Su experiencia como supervivientes en todo tipo de ambiente peligroso los había puesto inmediatamente en alerta. No les daba ninguna confianza la presencia de aquel monstruo, que parecía seguir una ruta que podría llevarle directo a la aldea en la que habían pasado la noche anterior, situada tras la Colina de los Gallos. Les preocupó que pudiese acercarse a la misma para cometer alguna atrocidad; así que lo persiguieron, intentando al principio que no les viese, solo para confirmar sus sospechas. Tampoco querían un enfrentamiento directo contra aquel ser, si no era estrictamente necesario.
—Ese monstruo va con paso decidido —aseguró la exploradora mediana tras otear desde lo alto de un árbol—, o corremos hacia él para atacarle ahora, o podríamos no darle alcance antes de llegar a la aldea.
—Busquemos un claro desde el que pueda verlo —pidió el mago enano—, si me concentro lo suficiente, podría intentar retenerlo con uno de mis hechizos.
Los cuatro aventureros corrieron hasta dar con un camino abierto, desde donde podían ver al ogro avanzar con rapidez, llegando ya al pie de la colina y comenzando a subirla hacia su cima, detrás de la cual estaba la aldea. El mago se concentró en las palabras y gestos arcanos que lo detendrían, pero el ogro estaba lo suficientemente lejos para que la magia perdiese su fuerza y se desvaneciese en una colección de volutas relucientes.
—¡Rápido, vayamos a por él! —dijo la espadachina humana, que avanzó todo lo rápido que pudo.
Pero el ogro ya se había alejado demasiado. Cuando llegaron al inicio de la colina, vieron su enorme silueta perderse al otro lado de la misma.
De pronto, el ambiente se plagó de voces de niños gritando. Se les heló la sangre e intentaron apretar el paso para evitar una matanza, pero sabían que llegaban tarde.

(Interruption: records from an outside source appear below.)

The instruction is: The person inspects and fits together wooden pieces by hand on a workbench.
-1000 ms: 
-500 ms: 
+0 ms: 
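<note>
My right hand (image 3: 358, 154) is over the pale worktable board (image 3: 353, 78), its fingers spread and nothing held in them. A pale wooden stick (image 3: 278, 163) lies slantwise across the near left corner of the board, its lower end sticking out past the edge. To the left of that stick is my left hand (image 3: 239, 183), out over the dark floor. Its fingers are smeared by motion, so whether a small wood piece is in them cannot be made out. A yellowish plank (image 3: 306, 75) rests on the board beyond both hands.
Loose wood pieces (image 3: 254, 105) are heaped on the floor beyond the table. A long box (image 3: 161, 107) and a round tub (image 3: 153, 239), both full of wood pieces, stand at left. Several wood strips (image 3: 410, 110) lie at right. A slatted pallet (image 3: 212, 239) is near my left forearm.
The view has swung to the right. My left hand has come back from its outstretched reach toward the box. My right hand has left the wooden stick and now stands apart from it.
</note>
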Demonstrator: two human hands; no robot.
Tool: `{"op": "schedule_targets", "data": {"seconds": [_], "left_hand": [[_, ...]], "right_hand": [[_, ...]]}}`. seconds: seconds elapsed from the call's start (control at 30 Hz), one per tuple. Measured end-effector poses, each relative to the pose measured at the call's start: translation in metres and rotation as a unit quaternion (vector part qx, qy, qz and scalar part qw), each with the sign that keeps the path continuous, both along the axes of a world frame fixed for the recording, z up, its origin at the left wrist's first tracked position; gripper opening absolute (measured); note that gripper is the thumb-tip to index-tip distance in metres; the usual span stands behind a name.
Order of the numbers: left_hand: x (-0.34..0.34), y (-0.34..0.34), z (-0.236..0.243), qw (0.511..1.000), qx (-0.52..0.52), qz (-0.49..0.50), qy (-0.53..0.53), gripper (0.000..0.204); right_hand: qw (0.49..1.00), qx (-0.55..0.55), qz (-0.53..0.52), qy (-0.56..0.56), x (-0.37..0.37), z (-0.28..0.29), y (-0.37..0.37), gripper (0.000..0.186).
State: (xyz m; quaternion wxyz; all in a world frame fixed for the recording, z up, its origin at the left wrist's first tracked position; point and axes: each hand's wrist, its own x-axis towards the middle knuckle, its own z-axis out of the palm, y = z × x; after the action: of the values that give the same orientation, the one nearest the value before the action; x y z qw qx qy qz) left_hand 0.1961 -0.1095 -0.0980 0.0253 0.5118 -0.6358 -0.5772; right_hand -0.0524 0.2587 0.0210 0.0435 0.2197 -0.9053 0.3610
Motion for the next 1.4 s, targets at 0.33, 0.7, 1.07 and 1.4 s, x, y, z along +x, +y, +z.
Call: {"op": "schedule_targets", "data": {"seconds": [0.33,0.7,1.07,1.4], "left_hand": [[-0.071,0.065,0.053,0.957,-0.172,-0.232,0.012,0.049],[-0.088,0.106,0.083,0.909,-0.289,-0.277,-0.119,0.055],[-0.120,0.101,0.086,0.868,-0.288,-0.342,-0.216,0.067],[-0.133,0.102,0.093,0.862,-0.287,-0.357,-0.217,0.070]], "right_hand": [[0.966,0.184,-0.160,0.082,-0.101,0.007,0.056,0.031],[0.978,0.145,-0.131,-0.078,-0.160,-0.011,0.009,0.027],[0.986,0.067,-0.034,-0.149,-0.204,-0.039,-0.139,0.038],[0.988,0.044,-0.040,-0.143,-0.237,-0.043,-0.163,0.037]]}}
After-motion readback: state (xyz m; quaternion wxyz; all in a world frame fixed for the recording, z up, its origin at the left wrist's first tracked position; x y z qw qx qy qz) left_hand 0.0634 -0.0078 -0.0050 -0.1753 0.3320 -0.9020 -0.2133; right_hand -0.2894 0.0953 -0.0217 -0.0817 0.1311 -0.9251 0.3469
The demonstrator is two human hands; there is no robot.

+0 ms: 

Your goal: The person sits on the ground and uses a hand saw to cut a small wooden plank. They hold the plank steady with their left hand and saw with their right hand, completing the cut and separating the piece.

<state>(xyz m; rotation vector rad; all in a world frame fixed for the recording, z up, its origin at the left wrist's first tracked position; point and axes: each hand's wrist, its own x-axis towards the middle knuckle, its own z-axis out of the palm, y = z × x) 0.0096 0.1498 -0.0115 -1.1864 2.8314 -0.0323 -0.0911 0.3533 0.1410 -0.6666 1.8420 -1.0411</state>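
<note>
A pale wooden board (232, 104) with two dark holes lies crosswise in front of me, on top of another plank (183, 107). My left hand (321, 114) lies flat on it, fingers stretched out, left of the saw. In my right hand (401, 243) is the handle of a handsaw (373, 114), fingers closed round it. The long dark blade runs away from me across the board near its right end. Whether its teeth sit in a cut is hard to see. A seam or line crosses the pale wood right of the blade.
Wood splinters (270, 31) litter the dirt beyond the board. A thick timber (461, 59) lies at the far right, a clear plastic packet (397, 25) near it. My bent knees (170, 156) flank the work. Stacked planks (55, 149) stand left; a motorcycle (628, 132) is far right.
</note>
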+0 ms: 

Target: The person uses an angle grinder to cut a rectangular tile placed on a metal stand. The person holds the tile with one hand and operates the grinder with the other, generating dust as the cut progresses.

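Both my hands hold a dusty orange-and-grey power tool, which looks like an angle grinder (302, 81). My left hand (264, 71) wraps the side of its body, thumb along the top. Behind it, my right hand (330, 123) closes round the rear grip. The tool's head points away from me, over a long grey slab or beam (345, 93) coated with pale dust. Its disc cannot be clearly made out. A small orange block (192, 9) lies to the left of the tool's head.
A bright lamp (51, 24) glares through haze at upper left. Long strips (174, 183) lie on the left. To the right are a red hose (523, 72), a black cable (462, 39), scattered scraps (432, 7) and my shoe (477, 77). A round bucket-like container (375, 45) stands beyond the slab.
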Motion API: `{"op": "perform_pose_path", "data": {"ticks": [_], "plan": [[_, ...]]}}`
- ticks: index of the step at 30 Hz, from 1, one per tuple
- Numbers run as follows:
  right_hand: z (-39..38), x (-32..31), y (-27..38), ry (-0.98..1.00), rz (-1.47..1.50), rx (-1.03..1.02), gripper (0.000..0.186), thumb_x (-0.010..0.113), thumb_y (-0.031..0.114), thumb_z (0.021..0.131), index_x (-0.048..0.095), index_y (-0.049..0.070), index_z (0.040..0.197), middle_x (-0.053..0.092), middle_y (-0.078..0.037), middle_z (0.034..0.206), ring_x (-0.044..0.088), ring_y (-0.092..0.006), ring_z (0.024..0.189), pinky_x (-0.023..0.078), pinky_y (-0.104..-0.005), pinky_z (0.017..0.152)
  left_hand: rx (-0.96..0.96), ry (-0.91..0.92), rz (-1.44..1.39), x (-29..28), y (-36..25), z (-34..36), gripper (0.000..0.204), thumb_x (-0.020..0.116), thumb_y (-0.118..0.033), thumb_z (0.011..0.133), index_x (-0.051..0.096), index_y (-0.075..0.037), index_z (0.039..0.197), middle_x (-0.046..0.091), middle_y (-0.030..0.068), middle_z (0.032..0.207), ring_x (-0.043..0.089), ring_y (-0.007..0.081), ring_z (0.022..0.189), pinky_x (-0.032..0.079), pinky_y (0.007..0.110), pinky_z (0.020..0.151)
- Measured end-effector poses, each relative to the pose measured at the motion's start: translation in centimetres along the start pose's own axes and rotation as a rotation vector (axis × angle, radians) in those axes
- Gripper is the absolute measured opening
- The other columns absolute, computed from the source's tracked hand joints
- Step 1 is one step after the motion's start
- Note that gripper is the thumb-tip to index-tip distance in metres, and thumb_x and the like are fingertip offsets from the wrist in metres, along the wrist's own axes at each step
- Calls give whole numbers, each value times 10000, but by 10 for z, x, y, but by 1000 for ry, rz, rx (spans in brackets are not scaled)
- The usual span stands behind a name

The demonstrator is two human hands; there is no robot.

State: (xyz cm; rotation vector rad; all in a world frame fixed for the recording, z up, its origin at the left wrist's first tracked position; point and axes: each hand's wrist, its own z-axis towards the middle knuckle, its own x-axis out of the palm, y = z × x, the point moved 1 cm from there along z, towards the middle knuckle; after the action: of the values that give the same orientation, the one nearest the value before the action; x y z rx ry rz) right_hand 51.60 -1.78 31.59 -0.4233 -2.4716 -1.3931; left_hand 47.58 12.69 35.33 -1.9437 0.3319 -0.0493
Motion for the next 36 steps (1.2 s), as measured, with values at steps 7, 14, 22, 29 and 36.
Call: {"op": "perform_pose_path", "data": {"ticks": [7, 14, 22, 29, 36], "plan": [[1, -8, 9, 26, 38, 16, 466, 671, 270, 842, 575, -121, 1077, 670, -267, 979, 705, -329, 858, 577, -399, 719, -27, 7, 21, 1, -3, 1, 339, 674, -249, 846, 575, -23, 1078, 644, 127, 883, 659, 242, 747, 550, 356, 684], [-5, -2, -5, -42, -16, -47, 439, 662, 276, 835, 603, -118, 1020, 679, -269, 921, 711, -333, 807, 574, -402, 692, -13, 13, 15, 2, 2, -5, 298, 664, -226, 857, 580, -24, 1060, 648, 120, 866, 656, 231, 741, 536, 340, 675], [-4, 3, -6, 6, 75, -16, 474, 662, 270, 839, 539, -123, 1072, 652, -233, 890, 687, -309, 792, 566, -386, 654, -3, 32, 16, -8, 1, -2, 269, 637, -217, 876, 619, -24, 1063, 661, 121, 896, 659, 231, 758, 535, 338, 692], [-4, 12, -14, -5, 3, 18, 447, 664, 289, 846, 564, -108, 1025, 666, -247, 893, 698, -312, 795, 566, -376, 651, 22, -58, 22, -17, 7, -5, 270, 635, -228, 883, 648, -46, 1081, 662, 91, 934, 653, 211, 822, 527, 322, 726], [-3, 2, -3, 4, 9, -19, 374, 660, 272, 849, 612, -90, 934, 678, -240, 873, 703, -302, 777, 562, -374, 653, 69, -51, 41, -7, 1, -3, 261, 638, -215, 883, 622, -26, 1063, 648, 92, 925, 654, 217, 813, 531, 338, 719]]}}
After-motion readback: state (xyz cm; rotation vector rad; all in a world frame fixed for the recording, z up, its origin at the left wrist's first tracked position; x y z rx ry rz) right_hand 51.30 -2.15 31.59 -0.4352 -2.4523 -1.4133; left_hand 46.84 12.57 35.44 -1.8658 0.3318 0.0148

—¿Por qué no habremos actuado antes? —rezongó el elfo clérigo en su carrera por darle caza.
Llegaron a la cumbre aceleradamente, sudorosos y cansados, sin escuchar ningún grito más, temerosos de lo que se podían encontrar.
Pero, tras comenzar a bajar hacia la aldea, se toparon con unos cuantos aldeanos tranquilos, que se encontraban descargando la leña del carro, alimentando a la mula, cargando botijos desde el río, regando el pequeño huerto de cebollas.
—¿Qué ocurre aquí? —preguntó una mujer que salía de una choza considerablemente larga. Sabían que aquello era la escuela que se habían permitido construir entre todos los aldeanos. La mujer, la profesora del lugar, parecía sorprendida al verles llegar de esa manera.
—Venimos a dar caza a un ogro que ha entrado aquí —dijo la espadachina humana—. Temíamos que ese monstruo pudiese haceros algún daño.
—¿Monstruo? —dijo la profesora, estupefacta, y apartó la cortina de la escuela, invitándoles a pasar a su interior.
Allí estaba el ogro, sentado en el centro para no dar con la cabeza en el techo, con los pies cruzados, el garrote pegado a una pared y el hatillo deshecho, cubierto de enormes libros. Él tenía uno en sus manos, y lo leía con una voz grave pero agradable, entonando con tal delicadeza que tenía a una docena de niños de todas las edades embelesados a su alrededor.
—Perdonen, pero se han debido de equivocar al contar —les corrigió la profesora—, porque yo aquí no cuento un monstruo, sino hasta cuatro.
Y Brunni el cuentacuentos, sin percatarse del peligro que había corrido, siguió leyendo, entretenido, las fábulosas historias que tanto encandilaban a sus adorables oyentes.